• ACTION ITEM: The result should be every line of the listing that contains "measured".

• RECORDS FOR THE TASK:

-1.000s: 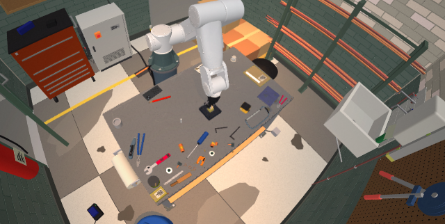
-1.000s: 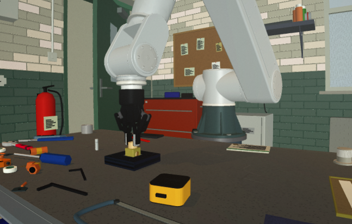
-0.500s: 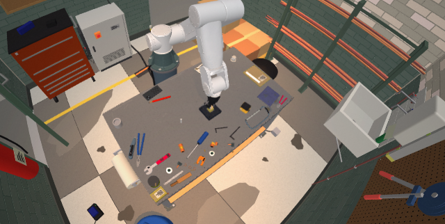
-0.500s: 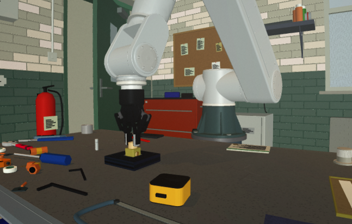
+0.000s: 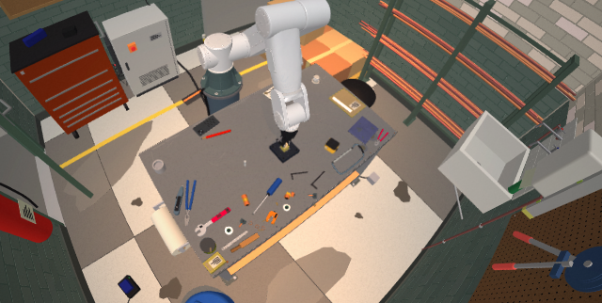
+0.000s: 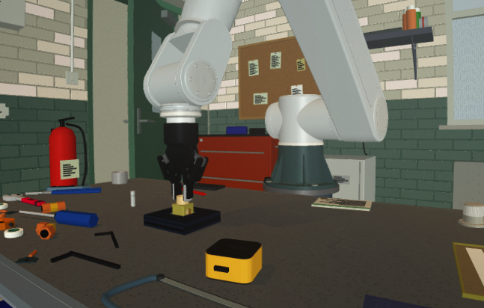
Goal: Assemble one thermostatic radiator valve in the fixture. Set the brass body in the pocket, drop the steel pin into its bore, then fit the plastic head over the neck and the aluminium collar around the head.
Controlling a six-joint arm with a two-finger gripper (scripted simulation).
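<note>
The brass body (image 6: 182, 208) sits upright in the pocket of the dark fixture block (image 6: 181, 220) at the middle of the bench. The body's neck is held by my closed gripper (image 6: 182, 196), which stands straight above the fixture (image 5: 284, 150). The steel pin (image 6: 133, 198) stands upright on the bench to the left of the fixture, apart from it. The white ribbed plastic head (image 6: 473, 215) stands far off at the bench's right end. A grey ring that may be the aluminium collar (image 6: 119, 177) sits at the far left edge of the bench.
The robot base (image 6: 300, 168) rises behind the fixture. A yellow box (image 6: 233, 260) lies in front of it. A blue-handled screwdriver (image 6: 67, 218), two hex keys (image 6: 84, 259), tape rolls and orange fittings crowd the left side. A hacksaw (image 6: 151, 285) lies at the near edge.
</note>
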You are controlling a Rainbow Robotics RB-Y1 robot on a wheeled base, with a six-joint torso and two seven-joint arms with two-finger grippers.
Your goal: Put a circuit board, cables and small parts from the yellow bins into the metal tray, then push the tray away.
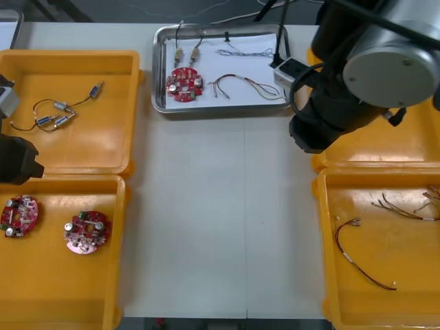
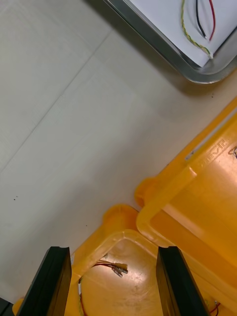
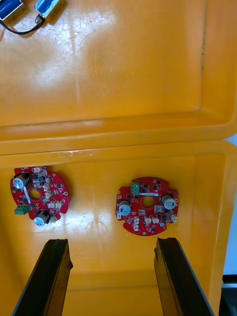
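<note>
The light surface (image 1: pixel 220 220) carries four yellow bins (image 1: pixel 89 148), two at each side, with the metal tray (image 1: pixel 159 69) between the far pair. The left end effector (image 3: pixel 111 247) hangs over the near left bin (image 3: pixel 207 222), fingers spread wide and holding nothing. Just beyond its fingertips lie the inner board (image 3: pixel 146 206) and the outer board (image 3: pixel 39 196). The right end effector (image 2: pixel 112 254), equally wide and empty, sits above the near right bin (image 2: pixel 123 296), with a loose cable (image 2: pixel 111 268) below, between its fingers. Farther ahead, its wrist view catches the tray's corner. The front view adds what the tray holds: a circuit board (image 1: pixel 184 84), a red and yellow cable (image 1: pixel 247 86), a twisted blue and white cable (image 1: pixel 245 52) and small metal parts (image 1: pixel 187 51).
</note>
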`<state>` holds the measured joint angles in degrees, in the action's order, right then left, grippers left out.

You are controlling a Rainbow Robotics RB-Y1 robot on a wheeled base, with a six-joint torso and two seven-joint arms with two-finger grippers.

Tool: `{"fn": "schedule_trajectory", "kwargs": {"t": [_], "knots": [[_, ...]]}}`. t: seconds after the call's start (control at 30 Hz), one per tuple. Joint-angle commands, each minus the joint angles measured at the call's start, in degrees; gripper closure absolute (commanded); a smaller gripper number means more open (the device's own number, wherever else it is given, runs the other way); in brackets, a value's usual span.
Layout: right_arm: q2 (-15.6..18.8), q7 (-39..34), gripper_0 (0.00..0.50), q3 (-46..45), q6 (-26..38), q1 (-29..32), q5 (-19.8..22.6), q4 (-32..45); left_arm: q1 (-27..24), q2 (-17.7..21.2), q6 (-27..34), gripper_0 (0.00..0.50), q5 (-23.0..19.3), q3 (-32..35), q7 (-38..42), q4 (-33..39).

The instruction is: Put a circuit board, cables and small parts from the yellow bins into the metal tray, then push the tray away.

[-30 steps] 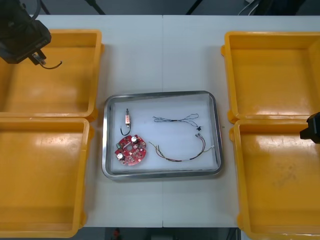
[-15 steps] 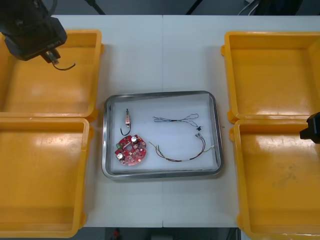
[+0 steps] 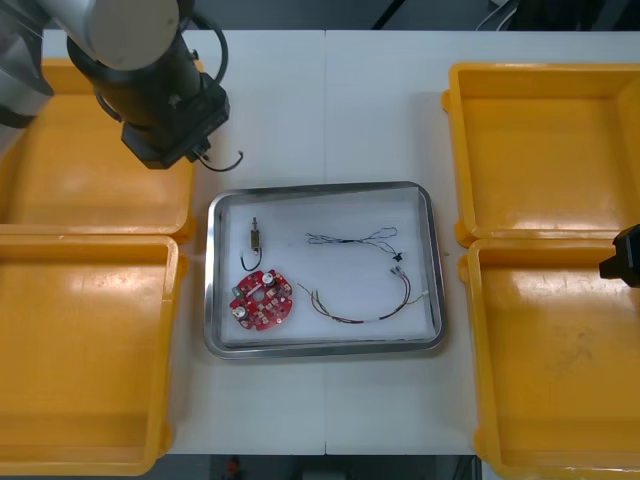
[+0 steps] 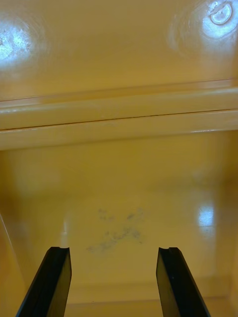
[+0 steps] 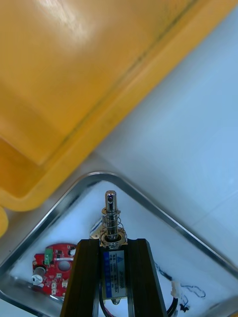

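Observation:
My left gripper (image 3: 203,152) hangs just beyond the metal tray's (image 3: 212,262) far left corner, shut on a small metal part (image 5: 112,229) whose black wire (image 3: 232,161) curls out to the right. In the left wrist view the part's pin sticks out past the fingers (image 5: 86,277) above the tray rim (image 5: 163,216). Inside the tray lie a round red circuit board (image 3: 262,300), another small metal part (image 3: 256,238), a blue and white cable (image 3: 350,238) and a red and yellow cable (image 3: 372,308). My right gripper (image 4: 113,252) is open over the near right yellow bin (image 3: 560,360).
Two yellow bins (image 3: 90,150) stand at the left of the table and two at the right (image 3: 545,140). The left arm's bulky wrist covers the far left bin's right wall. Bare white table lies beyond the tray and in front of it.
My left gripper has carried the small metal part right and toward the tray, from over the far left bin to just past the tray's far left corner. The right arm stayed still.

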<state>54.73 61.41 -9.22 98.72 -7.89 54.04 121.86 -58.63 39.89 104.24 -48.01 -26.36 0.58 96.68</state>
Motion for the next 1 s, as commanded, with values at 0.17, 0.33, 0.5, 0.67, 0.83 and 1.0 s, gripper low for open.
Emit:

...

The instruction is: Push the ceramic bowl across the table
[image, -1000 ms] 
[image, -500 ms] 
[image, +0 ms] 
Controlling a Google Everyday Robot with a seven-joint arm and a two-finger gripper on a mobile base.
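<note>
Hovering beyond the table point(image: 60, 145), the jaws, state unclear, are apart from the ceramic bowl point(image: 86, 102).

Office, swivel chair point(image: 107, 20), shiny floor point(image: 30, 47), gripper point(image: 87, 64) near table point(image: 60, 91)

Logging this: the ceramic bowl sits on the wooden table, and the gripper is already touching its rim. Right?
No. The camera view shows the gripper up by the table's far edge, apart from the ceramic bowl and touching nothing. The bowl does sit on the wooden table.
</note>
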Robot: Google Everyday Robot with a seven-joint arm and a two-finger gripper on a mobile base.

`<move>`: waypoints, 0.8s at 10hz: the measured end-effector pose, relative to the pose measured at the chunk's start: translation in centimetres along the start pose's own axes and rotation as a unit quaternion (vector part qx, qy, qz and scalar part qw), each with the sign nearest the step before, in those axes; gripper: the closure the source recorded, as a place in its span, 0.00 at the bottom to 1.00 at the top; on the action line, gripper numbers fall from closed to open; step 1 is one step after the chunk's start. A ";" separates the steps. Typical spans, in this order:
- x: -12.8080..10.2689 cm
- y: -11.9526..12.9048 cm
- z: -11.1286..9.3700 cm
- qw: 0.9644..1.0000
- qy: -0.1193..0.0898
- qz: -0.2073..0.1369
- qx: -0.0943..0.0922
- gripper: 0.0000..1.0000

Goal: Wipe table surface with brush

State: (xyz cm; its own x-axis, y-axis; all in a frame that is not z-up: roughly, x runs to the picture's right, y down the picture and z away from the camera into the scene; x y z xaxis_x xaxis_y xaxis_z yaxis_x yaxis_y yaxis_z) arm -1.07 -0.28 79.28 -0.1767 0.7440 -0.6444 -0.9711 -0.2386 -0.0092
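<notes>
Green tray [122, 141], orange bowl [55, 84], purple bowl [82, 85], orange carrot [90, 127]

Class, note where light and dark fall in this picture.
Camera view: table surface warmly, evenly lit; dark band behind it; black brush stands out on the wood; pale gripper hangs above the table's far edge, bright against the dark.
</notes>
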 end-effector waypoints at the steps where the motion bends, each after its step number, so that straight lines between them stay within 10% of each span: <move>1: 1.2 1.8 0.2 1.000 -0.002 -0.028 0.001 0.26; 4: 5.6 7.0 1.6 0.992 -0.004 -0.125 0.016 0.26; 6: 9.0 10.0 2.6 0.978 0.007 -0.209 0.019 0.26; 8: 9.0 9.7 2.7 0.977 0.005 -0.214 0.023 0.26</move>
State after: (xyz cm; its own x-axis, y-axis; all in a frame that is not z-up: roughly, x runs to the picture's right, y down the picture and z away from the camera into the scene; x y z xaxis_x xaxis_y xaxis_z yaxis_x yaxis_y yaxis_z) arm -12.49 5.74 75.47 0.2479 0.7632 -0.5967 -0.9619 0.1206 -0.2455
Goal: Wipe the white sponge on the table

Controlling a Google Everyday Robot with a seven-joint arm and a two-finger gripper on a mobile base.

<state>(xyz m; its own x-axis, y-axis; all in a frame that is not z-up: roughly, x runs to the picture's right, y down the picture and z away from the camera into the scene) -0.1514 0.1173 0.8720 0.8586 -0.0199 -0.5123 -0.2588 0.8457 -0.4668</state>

• REPLY:
`<state>` holds the measured joint angles in degrees, in the action's order, right then left, grippers left out.
Tool: `{"fn": "schedule_trajectory", "kwargs": {"t": [_], "knots": [[_, ...]]}}`. t: seconds after the call's start (control at 30 Hz), one per tuple. Joint-angle commands, each minus the joint angles measured at the call's start, in degrees; gripper closure absolute (commanded); a smaller gripper number means more open (the device's own number, wherever else it is given, runs the other way); in brackets, a value's usual span.
`<move>`: waypoints, 0.8s at 10hz: the measured end-effector pose, relative to the pose measured at the chunk's start: translation in centimetres along the start pose's own axes and rotation as a unit quaternion (vector part qx, qy, qz and scalar part qw), each with the sign nearest the step before, in those axes; gripper: the closure the source recorded, as a place in its span, 0.00 at the bottom to 1.00 at the top; on the action line, gripper numbers fall from closed to open; step 1 is one step after the chunk's start. A ";" separates the steps. Typical spans, in this order:

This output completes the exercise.